▶ **EXERCISE**
In the data below, find the line that contains "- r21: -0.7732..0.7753" and the line that contains "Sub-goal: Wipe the". Copy both, plus every line between them, exactly.

▶ **SUPPLIED INFORMATION**

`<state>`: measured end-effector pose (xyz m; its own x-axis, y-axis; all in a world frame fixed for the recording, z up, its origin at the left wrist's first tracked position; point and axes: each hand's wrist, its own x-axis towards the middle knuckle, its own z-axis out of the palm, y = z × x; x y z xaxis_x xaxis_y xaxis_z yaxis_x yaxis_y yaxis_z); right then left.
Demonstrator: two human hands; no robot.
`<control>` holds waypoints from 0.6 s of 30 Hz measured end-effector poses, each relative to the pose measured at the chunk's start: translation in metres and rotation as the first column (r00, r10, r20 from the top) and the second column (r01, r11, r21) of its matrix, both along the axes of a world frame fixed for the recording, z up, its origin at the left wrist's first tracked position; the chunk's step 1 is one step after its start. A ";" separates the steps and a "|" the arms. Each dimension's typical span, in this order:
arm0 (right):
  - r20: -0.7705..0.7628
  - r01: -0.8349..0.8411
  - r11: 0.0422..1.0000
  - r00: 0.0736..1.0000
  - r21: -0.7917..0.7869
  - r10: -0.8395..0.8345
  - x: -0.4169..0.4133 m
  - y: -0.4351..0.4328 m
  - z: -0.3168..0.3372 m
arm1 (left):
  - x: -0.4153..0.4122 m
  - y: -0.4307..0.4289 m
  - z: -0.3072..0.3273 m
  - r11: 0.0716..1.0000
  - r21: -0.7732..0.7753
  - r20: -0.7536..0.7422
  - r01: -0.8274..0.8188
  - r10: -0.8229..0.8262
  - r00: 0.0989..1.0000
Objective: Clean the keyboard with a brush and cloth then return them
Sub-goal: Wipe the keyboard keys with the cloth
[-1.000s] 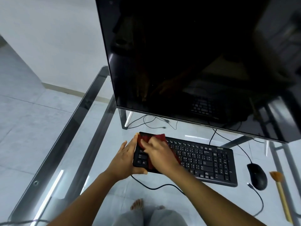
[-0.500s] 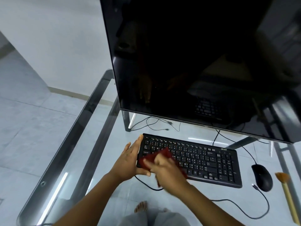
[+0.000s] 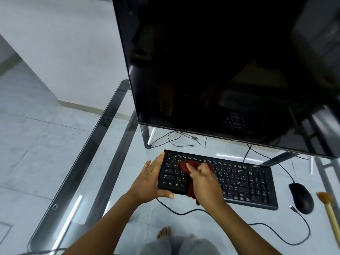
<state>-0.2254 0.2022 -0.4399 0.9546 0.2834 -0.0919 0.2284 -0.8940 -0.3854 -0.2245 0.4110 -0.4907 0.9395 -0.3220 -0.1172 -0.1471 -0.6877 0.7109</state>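
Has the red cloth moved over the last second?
Yes. The red cloth has slid rightward along the keyboard, away from its left end.

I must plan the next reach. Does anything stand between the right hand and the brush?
Yes. The black mouse lies on the glass table between the right end of the keyboard and the brush, so the right hand, holding the red cloth on the keys, would have to pass over it.
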 end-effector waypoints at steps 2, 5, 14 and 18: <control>-0.018 -0.107 0.994 0.994 0.001 0.107 -0.005 0.011 -0.005 | -0.001 -0.001 -0.001 1.000 0.003 0.024 -0.018 0.018 1.000; 0.001 -0.209 0.978 0.978 -0.022 0.209 0.002 0.013 -0.004 | -0.001 -0.002 -0.003 1.000 0.011 0.049 -0.020 0.020 0.999; -0.010 -0.131 0.985 0.991 -0.110 0.131 0.039 0.027 -0.001 | 0.000 -0.004 -0.005 0.999 0.023 0.042 -0.033 0.032 0.999; 0.040 0.134 0.990 0.990 -0.041 -0.133 0.057 0.029 -0.013 | -0.001 -0.004 -0.005 0.999 0.028 0.042 -0.046 0.045 0.998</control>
<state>-0.1680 0.2310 -0.4527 0.9865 0.1498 -0.0656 0.1192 -0.9332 -0.3391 -0.2256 0.4074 -0.4957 0.9573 -0.2758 -0.0864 -0.1442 -0.7148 0.6843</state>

▶ **THE ANSWER**
  - r21: -0.7732..0.7753
  - r20: -0.7536..0.7422
  - r01: -0.8274..0.8188
  - r10: -0.8229..0.8262
  - r00: 0.0989..1.0000
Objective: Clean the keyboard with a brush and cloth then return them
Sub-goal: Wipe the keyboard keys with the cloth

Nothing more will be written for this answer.